Since coming off Effexor six weeks ago, I have begun experiencing all sorts of interesting new and old sensations and emotions. I’m sure I will write about them all, but today I wanted to address one physical manifestation of emotions with which I have been dealing.
When I was a kid, I got a lot of headaches and stomach aches, especially at school. These were, for the most part, emotionally generated. They were very real and I could feel them. School and home alike acted like I was faking because they occurred so frequently. I no longer suffer from these ailments.
Now that I am on the other side of the Effexor withdrawals, I am more keenly aware of new, different, or uncovered feelings.

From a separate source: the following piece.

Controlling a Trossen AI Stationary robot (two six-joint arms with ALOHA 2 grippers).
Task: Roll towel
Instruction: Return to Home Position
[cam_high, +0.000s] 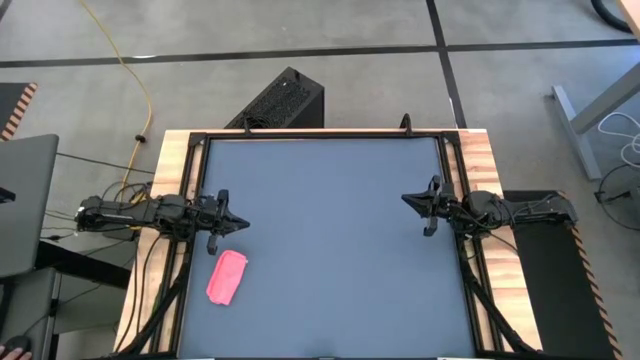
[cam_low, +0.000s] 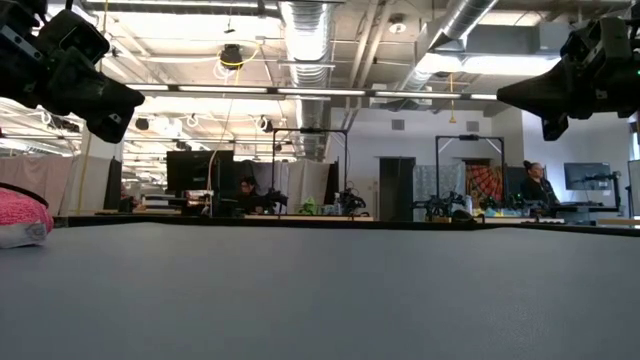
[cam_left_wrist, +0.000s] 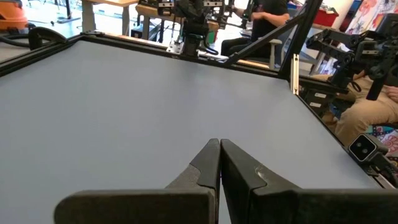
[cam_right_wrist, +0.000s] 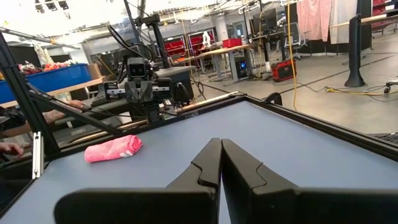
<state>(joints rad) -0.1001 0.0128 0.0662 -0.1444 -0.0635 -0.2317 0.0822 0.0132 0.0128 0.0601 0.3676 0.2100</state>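
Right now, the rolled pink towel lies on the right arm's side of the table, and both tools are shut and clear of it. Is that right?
Not quite: the towel lies on the left arm's side, close to the left tool, as the high view shows. The rest holds: the left tool and the right tool are both shut and clear of the towel.

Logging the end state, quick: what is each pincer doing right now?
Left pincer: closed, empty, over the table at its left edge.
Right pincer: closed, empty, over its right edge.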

Everything feels so raw now. I get this weird physical manifestation now.
This is the only way I can explain it:
Imagine your skin is a conductor of electricity. When an extreme emotion (self-doubt, fear, shame, anger) –the electricity in this model– hits your brain, it is transported through the body only along the skin, eventually landing like butterflies in your stomach. The sensation lasts a couple of seconds to several minutes, and is usually accompanied with a couple of seconds of paralysis.
I begin therapy again on Monday. It has been almost a year since I have been. I am curious what her take on this will be. My take is it makes me feel like I am a big ‘ole nut-bag. I am holding out final judgment on myself till after Monday’s session.